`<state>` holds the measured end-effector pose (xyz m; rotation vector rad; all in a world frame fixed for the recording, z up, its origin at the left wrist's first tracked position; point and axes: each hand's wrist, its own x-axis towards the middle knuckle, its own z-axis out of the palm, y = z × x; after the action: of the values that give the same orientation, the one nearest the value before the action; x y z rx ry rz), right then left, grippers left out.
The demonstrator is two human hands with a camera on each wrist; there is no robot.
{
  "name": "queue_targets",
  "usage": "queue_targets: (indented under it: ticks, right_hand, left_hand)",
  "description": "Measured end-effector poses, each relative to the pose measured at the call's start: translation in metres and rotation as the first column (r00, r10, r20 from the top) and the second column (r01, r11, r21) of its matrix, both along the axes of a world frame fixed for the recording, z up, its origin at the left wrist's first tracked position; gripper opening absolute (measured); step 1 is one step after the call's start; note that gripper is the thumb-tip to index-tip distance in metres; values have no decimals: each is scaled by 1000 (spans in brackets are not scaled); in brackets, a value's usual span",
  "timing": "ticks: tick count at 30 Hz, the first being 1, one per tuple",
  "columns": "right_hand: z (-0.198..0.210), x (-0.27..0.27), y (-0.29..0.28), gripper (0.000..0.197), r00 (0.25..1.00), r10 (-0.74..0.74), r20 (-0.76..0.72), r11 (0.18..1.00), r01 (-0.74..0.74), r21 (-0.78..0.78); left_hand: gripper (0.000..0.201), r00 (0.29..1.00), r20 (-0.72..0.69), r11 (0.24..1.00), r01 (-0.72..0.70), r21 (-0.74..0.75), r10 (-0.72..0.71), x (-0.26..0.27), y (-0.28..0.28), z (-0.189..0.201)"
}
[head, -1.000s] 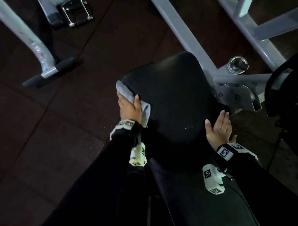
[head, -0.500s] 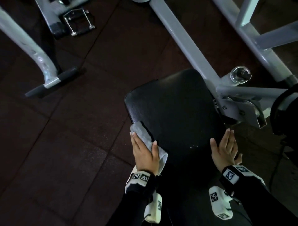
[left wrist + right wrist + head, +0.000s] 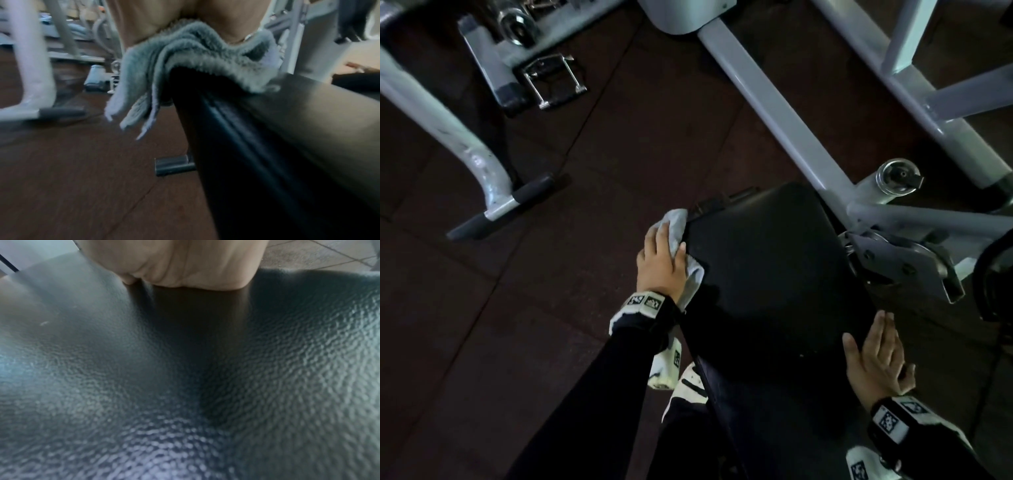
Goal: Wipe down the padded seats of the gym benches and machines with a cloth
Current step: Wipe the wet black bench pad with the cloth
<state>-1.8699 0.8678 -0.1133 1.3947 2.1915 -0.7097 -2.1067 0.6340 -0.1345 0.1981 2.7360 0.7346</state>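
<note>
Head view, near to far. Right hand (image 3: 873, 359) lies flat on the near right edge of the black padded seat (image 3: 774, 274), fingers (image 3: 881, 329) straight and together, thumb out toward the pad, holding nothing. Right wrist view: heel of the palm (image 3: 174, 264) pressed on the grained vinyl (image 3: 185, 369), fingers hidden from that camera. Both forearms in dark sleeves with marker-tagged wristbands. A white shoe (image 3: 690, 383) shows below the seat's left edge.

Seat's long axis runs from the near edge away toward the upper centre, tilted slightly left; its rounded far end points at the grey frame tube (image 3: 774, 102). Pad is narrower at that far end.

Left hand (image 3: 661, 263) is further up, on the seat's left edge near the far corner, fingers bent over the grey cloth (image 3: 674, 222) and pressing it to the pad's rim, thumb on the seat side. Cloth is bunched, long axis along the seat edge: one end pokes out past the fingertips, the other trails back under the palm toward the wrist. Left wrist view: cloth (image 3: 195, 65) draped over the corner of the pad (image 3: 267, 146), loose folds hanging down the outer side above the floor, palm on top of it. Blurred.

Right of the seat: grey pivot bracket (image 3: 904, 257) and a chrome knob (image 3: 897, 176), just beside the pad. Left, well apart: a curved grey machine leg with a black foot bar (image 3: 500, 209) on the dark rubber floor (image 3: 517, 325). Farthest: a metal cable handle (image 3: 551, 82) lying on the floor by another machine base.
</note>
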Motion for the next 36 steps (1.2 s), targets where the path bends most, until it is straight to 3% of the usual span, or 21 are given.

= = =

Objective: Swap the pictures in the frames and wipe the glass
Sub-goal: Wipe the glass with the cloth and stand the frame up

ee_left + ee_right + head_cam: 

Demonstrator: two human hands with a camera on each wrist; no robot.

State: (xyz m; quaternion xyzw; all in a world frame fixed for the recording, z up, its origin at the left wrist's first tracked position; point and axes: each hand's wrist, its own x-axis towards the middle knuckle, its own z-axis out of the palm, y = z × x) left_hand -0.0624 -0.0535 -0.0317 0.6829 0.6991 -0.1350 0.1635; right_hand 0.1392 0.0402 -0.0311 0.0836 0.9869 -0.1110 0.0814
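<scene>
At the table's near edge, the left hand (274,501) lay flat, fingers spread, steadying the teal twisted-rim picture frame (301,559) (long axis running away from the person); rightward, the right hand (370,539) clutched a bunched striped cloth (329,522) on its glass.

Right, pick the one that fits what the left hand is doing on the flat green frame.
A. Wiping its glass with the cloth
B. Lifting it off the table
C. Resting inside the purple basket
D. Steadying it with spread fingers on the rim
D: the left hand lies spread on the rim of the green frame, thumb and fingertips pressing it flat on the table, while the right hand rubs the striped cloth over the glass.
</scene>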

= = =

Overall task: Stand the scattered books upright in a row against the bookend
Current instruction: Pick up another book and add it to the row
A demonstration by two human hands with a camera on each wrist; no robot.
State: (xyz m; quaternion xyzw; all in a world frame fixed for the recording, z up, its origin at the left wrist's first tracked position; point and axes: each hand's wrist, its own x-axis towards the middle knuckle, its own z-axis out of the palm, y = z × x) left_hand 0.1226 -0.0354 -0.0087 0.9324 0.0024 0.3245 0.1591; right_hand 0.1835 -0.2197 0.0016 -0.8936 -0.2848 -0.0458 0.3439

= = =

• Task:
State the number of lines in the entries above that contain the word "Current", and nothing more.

• Result:
2